For patients with AF and an elevated CHA2DS2-VASc (congestive heart failure, hypertension, age ≥ 75 years [doubled], diabetes mellitus, prior stroke or transient ischemic attack [TIA] [doubled], vascular disease, age 65–74 years, and sex) score, oral anticoagulants (OACs) are recommended because the risk of stroke can be greatly reduced by anticoagulation therapy [7,8,9,10]. However, the underutilization of anticoagulation therapy in patients with AF has been recognized as a global health problem [11,12,13,14].
OAC therapy for patients with AF has been limited to warfarin for a long time, and insufficient OAC option has been evaluated as a risk factor for OAC underutilization [15]. However, since the introduction of non-vitamin K antagonist oral anticoagulants (NOACs) in the 2010s, a range of OACs have become available for patients with AF. Moreover, NOACs are recommended over warfarin in NOAC-eligible patients with AF as it has non-inferior or superior efficacy and lower risk of serious bleeding than warfarin [7,8,9,10].
In South Korea, NOACs were considered second-line therapy in stroke prevention after the failure of warfarin due to contraindication, sensitivity, or treatment failure until July 2015. Currently, NOACs are used as first-line therapy.
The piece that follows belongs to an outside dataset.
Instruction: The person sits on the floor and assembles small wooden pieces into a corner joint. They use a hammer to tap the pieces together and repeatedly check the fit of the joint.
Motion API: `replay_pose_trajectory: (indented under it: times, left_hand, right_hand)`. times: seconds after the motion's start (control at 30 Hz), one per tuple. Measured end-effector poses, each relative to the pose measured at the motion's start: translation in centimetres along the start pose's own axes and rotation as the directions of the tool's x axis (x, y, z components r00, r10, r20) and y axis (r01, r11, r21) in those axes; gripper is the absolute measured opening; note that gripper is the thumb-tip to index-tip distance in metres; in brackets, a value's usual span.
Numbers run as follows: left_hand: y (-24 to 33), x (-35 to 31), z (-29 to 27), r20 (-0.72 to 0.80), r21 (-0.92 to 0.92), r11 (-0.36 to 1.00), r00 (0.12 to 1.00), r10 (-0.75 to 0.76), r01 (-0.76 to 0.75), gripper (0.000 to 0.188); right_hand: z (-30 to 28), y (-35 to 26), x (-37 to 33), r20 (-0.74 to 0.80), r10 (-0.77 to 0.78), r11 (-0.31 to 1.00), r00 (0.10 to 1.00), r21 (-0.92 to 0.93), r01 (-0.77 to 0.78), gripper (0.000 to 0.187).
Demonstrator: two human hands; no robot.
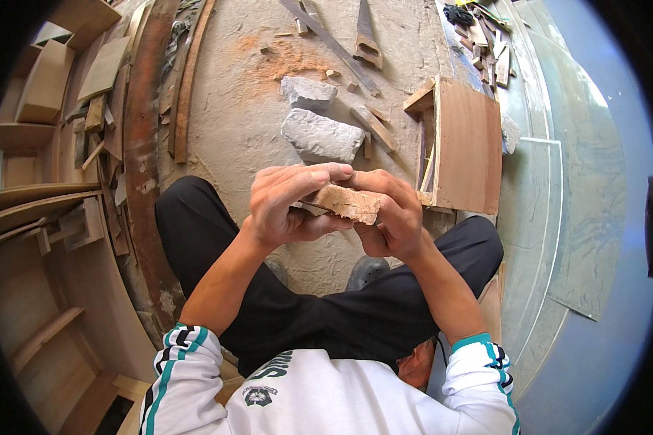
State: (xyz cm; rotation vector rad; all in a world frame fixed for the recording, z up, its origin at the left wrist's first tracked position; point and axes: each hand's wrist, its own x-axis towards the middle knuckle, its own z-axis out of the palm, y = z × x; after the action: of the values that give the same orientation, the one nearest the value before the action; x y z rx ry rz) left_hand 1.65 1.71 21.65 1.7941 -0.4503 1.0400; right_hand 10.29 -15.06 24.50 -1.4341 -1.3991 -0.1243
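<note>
"Tan wood right at the centre of the head view! You're holding a rough block (pixel 350 204) up in front of you, between your bent knees."

"And how are your hands set on it?"

"Your left hand (pixel 286 199) pinches its left end, fingers curled round it. Your right hand (pixel 392 214) grips the right end, fingers bent about the edge. How hard you press, I can't tell."

"What's lying beyond your hands?"

"Two pale stones on the floor: the larger stone (pixel 322 136) nearer you, the smaller stone (pixel 308 93) just behind. Farther out, orange dust (pixel 297 61) spreads over the ground, and a handsaw (pixel 367 45) lies right of it."

"And on your right?"

"A brown wooden box (pixel 468 145) stands near your right knee, with sheets of glass (pixel 533 239) past it. Scrap wood (pixel 495 54) piles up at the far right."

"Your left?"

"Wooden cabinet frames (pixel 40 304), and a long rusty-brown beam (pixel 142 167) running between them and your leg."
</note>
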Motion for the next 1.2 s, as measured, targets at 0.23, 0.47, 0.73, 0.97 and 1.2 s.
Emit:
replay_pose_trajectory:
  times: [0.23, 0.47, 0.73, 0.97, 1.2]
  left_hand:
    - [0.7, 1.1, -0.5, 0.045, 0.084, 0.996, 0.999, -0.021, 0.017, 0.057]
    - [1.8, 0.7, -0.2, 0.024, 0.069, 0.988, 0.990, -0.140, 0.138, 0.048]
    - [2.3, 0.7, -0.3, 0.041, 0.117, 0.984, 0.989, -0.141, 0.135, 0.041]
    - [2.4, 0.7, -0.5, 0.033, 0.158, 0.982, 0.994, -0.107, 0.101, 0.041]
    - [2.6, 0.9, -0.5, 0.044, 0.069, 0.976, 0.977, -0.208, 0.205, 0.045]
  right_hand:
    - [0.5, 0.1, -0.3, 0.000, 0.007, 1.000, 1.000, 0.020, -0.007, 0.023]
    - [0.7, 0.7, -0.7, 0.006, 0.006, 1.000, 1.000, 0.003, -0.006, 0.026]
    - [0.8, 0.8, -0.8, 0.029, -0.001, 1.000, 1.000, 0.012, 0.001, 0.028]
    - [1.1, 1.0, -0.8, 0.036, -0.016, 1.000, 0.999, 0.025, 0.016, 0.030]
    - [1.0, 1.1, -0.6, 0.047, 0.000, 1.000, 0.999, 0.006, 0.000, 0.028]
After February 2016, the following NOACs have been used dabigatran, rivaroxaban, apixaban, and edoxaban.
In a previous study, the rate of anticoagulant underutilization among patients with AF in South Korea was significant. Although it has been improving every year, it is considerably high [15, 16]. Female sex, old age, medical aid, and vascular disease have been identified as risk factors for anticoagulant underutilization [15]. NOACs have excellent efficacy in stroke prevention and are clinically useful for reducing the risk of bleeding. Further, dose adjustments are not needed for NOACs. Hence, the expansion of NOAC reimbursement criteria and diversification of drug choice is expected to improve the underutilization of anticoagulation therapy.
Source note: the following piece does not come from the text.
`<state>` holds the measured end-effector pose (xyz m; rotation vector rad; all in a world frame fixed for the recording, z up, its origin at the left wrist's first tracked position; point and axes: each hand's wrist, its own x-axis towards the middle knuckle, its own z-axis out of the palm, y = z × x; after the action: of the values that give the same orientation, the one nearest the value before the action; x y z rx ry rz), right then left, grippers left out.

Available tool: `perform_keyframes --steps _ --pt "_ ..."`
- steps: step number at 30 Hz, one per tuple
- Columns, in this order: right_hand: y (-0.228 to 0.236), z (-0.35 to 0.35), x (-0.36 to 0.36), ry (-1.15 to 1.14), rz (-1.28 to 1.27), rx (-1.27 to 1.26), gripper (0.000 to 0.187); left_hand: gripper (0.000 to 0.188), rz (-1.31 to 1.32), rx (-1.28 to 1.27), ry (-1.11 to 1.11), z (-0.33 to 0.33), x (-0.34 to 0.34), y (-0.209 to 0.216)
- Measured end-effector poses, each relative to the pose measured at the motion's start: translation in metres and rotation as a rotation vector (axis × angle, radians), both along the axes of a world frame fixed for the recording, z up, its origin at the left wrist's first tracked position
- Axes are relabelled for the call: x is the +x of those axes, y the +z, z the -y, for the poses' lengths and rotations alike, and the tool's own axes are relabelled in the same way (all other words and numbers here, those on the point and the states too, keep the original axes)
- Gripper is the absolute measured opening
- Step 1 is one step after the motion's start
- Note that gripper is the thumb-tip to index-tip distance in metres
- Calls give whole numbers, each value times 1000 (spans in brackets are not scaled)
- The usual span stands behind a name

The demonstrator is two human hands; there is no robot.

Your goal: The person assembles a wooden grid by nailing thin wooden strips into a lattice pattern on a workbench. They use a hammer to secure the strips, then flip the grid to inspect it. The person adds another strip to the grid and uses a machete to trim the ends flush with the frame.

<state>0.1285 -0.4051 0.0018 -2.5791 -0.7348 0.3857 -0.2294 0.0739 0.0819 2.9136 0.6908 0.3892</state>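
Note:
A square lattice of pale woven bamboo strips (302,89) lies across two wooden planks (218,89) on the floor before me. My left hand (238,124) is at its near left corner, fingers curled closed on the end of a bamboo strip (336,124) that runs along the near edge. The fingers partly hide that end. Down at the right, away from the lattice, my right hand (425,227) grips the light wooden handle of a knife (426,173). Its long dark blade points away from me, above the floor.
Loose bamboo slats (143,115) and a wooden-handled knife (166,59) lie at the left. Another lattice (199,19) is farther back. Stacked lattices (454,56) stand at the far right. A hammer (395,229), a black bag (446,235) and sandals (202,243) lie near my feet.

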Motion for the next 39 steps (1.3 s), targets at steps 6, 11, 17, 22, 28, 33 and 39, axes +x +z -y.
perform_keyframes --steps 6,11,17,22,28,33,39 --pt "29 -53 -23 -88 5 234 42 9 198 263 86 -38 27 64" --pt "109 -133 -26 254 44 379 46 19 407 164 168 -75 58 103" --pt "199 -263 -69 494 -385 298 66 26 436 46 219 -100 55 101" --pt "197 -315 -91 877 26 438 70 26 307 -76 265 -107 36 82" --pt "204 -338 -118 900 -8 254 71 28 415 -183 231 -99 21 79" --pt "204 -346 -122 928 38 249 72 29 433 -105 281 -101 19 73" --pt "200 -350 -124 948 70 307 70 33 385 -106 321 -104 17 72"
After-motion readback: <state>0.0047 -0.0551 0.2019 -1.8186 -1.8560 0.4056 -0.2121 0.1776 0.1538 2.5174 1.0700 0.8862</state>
Several studies on the underutilization of anticoagulation therapy in patients with AF have been conducted, but the use of drugs was judged roughly, and most studies were conducted during the early stages of reimbursement criteria expansion [15,16,17]. Therefore, this study aimed to evaluate the current status and risk factors of OAC underutilization through cross-sectional analysis using real-world data.
Methods
Study data
Aged Population Sample (APS) data on approximately 700,000 individuals (10% extraction rate) aged ≥ 65 years in South Korea, collected by the Health Insurance Review and Assessment Service (HIRA) in 2018 (HIRA-APS-2018-0039), were used.
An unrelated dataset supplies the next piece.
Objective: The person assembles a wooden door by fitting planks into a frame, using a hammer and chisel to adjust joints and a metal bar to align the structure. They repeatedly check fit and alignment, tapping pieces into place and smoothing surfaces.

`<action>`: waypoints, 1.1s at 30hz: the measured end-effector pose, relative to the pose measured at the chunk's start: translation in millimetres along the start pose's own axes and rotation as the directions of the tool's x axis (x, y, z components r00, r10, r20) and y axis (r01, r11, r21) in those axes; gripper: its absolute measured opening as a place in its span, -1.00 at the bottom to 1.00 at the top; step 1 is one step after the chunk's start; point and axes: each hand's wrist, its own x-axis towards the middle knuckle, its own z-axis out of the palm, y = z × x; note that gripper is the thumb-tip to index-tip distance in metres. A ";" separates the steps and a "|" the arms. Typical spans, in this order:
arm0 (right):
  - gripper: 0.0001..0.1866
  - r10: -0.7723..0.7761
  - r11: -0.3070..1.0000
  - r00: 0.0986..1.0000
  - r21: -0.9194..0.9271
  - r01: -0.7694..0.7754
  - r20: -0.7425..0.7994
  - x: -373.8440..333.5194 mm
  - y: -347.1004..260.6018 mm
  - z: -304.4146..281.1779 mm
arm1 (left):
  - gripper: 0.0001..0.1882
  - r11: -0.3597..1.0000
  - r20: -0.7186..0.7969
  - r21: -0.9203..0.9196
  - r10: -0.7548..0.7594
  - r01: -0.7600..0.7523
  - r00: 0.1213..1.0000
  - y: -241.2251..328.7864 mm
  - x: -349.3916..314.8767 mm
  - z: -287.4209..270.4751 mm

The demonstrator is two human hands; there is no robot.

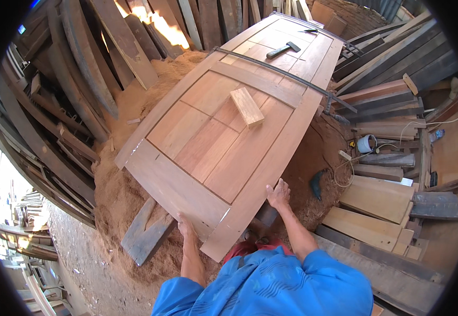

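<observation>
A panelled wooden door [176, 174] lies slanting in front of me, raised above the sawdust. At its near end, my left hand [186, 225] grips the edge, some fingers hidden beneath. My right hand [278, 194] is closed over the door's right edge near the same end. On the panels rests a loose wood block [246, 107]. Farther off, a bar clamp [271, 64] spans the door's width, with a hammer [283, 50] lying beyond it. Another clamp [313, 25] crosses the far end, near a small dark tool [310, 30].
Sawdust [114, 205] heaps around the door, and a dark beam [147, 231] sticks out under its near left corner. Long planks [76, 68] lean at the left and back. Stacked boards [376, 197], a white pot [366, 144] and a cord [351, 176] lie at the right.
</observation>
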 end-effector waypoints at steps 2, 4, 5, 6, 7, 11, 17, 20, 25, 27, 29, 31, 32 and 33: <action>-0.16 0.035 0.999 0.999 0.033 -0.034 -0.035 -4.7 0.2 21.2 | -0.10 0.999 0.002 -0.042 -0.001 0.001 1.000 6.3 -11.3 2.6; -0.17 0.089 0.992 0.990 0.094 -0.079 -0.107 -0.8 -0.8 43.5 | -0.13 0.998 0.032 -0.064 0.004 -0.002 0.999 14.7 -12.8 6.9; -0.18 0.120 0.987 0.983 0.125 -0.102 -0.142 -0.7 -1.0 54.6 | -0.14 0.997 0.030 -0.071 -0.009 0.011 1.000 13.4 -12.2 5.8; -0.20 0.156 0.978 0.976 0.161 -0.132 -0.149 -3.3 0.5 65.2 | -0.15 0.997 0.030 -0.077 -0.022 0.024 0.999 12.8 -12.1 5.5; -0.22 0.186 0.969 0.971 0.195 -0.155 -0.151 -6.6 -1.7 75.7 | -0.16 0.995 0.023 -0.088 -0.036 0.038 0.999 12.7 -10.4 3.8; -0.29 0.314 0.933 0.926 0.248 -0.260 -0.209 -17.6 -33.9 90.7 | -0.19 0.988 0.063 -0.150 0.058 -0.048 0.996 2.5 4.9 -8.1; -0.32 0.291 0.957 0.868 0.124 -0.264 -0.401 -20.7 -20.6 99.4 | -0.23 0.979 0.347 0.179 0.026 -0.094 0.938 -0.8 17.6 -30.3; -0.30 0.333 0.939 0.834 0.074 -0.336 -0.440 -29.7 -48.9 98.6 | -0.27 0.720 0.643 0.643 -0.320 -0.262 0.696 15.7 81.5 -68.4; -0.30 0.477 0.867 0.713 0.139 -0.479 -0.514 -31.5 -64.4 114.4 | -0.41 0.290 0.860 0.504 -0.084 -0.814 0.503 157.2 96.7 -66.4; -0.31 0.485 0.856 0.697 0.126 -0.501 -0.527 -32.5 -68.0 112.7 | -0.49 0.272 0.783 0.450 0.338 -0.851 0.522 197.8 91.0 -41.4; -0.33 0.519 0.837 0.700 0.124 -0.533 -0.491 -32.1 -81.9 109.1 | -0.49 0.018 0.705 0.427 0.619 -0.904 0.346 216.7 109.5 -17.0; -0.33 0.543 0.821 0.700 0.119 -0.558 -0.464 -31.9 -89.7 106.3 | -0.45 0.017 0.685 0.452 0.634 -0.892 0.359 197.3 139.0 5.9; -0.34 0.554 0.813 0.698 0.116 -0.570 -0.455 -31.7 -89.4 105.3 | -0.42 0.015 0.680 0.459 0.638 -0.888 0.362 191.8 144.3 16.2; -0.34 0.563 0.806 0.696 0.113 -0.581 -0.445 -31.6 -89.4 104.6 | -0.40 -0.005 0.669 0.475 0.652 -0.880 0.357 184.1 146.8 19.9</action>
The Korean Classification of Diseases-7 codes (KCD-7 codes; the Korean version of ICD-10) was used to identify patients with specific diseases or conditions. Ingredient codes were used to identify four NOACs (dabigatran, rivaroxaban, apixaban, and edoxaban), warfarin, and aspirin (“Appendix”).
The South Korean health insurance system consolidates all types of social insurance (the National Health Insurance [NHI], Medical Aid [MedAid], and Patriots & Veterans Insurance [PVI]) into a single-payer, and all citizens are obligated to subscribe to the system [18]. All types of social insurance are subject to the same benefit criteria but differ only in the patients’ paying rate of healthcare costs for copayments. The NHI covers approximately 97% of the population and imposes a duty on income, while the MedAid is a guaranteed system for low-income people and the PVI is for national veterans [18]. The Institutional Review Board of the Pusan National University approved this study (PNU IRB/2020_92_HR).
Study subjects
Patients who were primarily diagnosed with AF or atrial flutter (AFL) between January 1, 2018, and June 30, 2018, were identified. Patients with valvular heart disease were excluded. Patients with mitral stenosis or valve replacement based on KCD-7 codes were classified as patients with valvular heart disease. Among patients with nonvalvular AF (NVAF), those who had a CHA2DS2-VASc score of ≥ 2 were considered appropriate candidates for anticoagulant therapy in this study. We investigated whether the study subjects were receiving OACs on the index date (July 1, 2018) and the types of OACs they were receiving.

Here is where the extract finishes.